Order (No 2) had the effect of conditioning the freedom of movement of certain persons, described as “authorised workers”, residing in certain areas, described as “areas of concern”, to leave the designated area in which they resided for the purposes of their work or employment upon having received at least one dose of an approved COVID-19 vaccine or having been issued with a medical contraindication certificate exempting them from the requirement to be at least partially vaccinated. The Aged Care Order and the Education Order had the same operative effect, albeit that they applied to “authorised workers” at aged care facilities and schools irrespective of where they resided. Pursuant to the impugned Orders, an “authorised worker” was also required to carry evidence of his or her vaccination or exemption from vaccination when leaving the relevant “area of concern” in order to engage in work or employment.
The validity of Order (No 2) was challenged by two sets of plaintiffs (the Kassam Applicants and the Henry Applicants respectively) in the Common Law Division. The Henry Applicants also challenged the validity of the Aged Care Order and the Education Order. The Kassam and Henry Applicants were “authorised workers” residing in “areas of concern” and who, without a valid medical exemption, had chosen not to receive a COVID-19 vaccination. The Henry Applicants also included aged care and education workers who had chosen not to receive a COVID-19 vaccination without a valid medical exemption.
At first instance it was contended that Minister had acted ultra vires in making the impugned Orders on the basis that the principle of legality precluded the infringement, by the impugned Orders, of the following six rights asserted to be recognised by the common law: the right to bodily integrity; the right to earn a living; the right not to be discriminated against; the right to privacy; the privilege against self-incrimination; and the right to silence. These infringements were said to result from the effect of the impugned Orders in mandating or coercing the vaccination of “authorised workers”. The impugned Orders were also contended to be invalid on various other grounds including that they were made for an improper purpose, that the Minister failed to take account of mandatory relevant considerations, and that the impugned Orders were legally unreasonable.

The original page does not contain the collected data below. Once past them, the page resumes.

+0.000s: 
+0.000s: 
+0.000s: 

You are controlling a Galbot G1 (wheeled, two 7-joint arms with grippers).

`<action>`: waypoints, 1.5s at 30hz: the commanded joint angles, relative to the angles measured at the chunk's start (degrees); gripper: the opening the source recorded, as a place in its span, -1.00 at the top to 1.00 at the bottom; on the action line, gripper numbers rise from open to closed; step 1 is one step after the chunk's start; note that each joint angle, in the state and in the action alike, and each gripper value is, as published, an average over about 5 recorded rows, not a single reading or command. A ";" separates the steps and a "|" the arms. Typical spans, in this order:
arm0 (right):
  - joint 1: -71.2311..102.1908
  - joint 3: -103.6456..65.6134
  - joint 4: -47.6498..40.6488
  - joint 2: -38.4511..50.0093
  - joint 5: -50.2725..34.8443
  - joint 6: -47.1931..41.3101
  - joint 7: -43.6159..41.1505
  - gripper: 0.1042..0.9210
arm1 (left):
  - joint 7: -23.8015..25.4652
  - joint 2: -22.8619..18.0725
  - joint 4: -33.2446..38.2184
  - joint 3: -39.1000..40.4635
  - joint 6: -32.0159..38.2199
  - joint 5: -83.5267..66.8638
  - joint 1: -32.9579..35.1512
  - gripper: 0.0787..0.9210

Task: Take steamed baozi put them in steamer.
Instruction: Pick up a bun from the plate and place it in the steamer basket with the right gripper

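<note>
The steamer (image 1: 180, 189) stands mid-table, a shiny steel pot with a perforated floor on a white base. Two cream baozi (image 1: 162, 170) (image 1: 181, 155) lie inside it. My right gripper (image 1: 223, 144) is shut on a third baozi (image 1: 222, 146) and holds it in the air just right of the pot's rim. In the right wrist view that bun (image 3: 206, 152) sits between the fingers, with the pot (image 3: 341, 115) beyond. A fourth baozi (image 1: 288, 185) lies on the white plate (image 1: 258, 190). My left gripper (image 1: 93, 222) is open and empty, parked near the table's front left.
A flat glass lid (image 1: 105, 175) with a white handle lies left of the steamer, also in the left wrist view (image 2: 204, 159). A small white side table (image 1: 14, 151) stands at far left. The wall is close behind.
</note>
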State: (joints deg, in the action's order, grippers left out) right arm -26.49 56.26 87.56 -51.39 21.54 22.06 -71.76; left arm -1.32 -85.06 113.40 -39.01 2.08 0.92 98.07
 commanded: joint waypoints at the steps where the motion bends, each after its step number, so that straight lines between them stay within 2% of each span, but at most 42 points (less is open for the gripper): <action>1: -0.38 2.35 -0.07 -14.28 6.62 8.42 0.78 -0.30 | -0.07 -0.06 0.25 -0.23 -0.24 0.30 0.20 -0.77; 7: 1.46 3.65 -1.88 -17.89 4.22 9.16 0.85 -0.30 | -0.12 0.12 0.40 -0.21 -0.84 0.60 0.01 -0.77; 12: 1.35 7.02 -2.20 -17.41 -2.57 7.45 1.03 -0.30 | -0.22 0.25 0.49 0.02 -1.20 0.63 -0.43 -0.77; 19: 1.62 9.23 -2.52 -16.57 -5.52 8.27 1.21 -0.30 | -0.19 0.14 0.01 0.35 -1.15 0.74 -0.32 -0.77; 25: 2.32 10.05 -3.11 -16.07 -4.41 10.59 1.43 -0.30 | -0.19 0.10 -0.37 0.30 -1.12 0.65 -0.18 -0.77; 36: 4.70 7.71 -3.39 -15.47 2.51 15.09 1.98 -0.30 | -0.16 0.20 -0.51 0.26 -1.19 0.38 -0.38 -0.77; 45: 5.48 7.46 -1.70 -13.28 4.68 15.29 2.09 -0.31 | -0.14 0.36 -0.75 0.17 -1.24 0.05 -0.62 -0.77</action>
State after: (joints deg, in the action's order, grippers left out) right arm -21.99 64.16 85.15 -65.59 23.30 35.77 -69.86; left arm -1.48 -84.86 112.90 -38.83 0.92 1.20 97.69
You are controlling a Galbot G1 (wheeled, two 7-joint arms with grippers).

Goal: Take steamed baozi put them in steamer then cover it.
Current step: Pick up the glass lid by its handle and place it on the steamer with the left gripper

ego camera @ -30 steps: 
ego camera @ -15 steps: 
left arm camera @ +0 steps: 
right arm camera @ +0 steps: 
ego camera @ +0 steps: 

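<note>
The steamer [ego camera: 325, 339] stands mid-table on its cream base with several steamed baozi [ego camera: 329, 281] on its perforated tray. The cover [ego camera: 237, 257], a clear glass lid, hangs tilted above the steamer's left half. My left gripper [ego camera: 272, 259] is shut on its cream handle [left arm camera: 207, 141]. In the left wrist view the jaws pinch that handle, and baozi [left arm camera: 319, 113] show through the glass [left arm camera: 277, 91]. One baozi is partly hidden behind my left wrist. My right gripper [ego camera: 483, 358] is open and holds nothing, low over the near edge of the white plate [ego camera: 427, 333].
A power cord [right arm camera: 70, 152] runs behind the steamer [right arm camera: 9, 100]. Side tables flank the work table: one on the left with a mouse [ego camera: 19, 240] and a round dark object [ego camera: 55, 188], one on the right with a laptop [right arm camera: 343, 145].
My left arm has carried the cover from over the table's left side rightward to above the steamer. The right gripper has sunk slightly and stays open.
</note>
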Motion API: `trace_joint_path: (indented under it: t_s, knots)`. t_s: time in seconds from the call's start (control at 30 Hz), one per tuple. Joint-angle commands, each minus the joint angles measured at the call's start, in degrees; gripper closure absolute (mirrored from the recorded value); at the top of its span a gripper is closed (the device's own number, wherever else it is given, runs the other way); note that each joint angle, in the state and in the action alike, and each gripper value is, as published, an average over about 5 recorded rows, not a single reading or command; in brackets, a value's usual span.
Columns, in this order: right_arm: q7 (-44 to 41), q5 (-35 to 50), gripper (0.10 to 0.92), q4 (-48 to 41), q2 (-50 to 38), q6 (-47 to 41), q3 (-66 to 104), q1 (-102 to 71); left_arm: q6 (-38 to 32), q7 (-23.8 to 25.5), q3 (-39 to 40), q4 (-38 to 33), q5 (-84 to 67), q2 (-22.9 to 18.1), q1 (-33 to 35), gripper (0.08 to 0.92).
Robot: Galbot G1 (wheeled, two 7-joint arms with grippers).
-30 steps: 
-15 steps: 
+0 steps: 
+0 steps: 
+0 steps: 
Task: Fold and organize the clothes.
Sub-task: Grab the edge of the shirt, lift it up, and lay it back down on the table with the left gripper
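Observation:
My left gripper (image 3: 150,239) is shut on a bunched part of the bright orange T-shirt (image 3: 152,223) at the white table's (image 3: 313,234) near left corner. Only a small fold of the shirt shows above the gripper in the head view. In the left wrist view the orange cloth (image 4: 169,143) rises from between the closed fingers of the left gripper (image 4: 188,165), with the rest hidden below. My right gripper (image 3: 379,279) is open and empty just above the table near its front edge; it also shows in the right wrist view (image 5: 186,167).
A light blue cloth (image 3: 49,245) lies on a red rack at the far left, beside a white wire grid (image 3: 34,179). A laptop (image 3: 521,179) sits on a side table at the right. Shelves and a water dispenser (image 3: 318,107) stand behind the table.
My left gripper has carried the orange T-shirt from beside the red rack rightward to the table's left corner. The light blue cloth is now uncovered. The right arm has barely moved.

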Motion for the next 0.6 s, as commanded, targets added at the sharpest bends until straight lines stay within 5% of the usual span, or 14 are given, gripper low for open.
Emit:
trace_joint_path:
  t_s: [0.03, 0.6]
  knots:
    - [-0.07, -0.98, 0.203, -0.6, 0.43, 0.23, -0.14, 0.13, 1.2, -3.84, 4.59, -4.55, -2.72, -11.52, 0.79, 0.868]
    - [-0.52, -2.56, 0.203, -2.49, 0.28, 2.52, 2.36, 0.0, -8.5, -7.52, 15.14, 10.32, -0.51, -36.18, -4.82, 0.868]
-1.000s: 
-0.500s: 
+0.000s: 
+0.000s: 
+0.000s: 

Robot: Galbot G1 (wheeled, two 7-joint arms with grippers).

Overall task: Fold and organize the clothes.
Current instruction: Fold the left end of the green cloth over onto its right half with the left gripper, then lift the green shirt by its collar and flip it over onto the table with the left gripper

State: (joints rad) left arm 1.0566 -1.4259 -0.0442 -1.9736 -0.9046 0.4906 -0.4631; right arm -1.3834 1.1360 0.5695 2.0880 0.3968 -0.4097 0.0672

The Kassam Applicants further contended that Order (No 2) was unconstitutional in two respects. First, that it enacted a form of “civil conscription” contrary to s 51(xxiiiA) of the Constitution and secondly, that it was inconsistent with the Australian Immunisation Register Act 2015 (Cth) and therefore invalid by reason of s 109 of the Constitution.
Beech-Jones CJ at CL delivered judgment dismissing both sets of proceedings on all of the contended grounds of invalidity. Both the Kassam and Henry Applicants sought leave to appeal.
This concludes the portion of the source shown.